→ **EXERCISE REQUIREMENTS**
From the data that follows, copy every line holding the string "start".
┏━━
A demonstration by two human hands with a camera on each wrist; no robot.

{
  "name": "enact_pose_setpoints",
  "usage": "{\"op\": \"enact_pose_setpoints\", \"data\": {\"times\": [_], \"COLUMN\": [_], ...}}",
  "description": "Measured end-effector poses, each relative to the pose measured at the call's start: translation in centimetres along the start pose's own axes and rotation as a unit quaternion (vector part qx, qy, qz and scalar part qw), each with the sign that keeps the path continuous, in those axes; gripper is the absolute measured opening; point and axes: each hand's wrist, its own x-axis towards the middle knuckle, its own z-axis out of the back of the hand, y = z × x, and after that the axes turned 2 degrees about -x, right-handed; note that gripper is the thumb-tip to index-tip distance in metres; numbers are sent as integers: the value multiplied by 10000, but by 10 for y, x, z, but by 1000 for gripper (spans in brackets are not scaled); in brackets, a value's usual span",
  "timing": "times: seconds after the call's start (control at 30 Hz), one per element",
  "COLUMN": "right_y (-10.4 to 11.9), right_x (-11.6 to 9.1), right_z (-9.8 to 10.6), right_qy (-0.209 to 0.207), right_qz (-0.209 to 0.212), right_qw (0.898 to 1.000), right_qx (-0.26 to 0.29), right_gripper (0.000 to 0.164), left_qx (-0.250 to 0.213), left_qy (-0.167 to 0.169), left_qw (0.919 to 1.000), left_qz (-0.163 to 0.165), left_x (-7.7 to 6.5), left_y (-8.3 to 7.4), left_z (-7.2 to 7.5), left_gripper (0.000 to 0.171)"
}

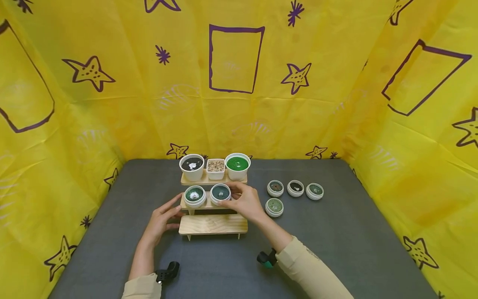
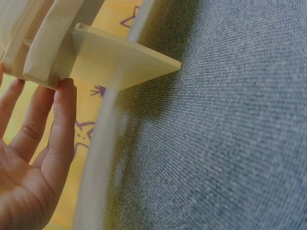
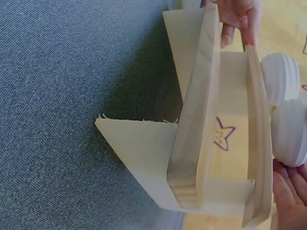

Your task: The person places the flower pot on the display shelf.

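Observation:
A three-step wooden stand (image 1: 213,224) sits on the grey table. My right hand (image 1: 240,200) curls round a small white jar (image 1: 220,192) on the middle step, next to a second small jar (image 1: 194,195). My left hand (image 1: 164,214) touches the left end of that step with straight fingers (image 2: 62,120). In the right wrist view both jars (image 3: 288,129) show from the side on the stand (image 3: 201,120), with my right palm (image 3: 288,191) against the nearer one.
The top step holds a cup with dark contents (image 1: 192,167), a square tub of grains (image 1: 215,168) and a cup of green (image 1: 237,166). Several more small jars (image 1: 295,188) stand on the table (image 1: 336,241) to the right. Yellow patterned cloth walls three sides.

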Motion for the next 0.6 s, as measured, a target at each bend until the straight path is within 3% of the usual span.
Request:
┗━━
→ **YOUR RESPONSE**
  "description": "Measured end-effector poses, each relative to the pose measured at the call's start: translation in centimetres along the start pose's own axes and rotation as a unit quaternion (vector part qx, qy, qz and scalar part qw), each with the sign that keeps the path continuous, in those axes; gripper is the absolute measured opening; point and axes: each hand's wrist, its own x-axis towards the middle knuckle, its own z-axis out of the back of the hand, y = z × x, and after that the axes turned 2 degrees about -x, right-handed; note that gripper is the thumb-tip to index-tip distance in metres; numbers are sent as integers: the value multiplied by 10000, but by 10 for y, x, z, but by 1000 for gripper (spans in brackets are not scaled); in brackets, a value's usual span",
  "timing": "times: seconds after the call's start (control at 30 Hz), one per element",

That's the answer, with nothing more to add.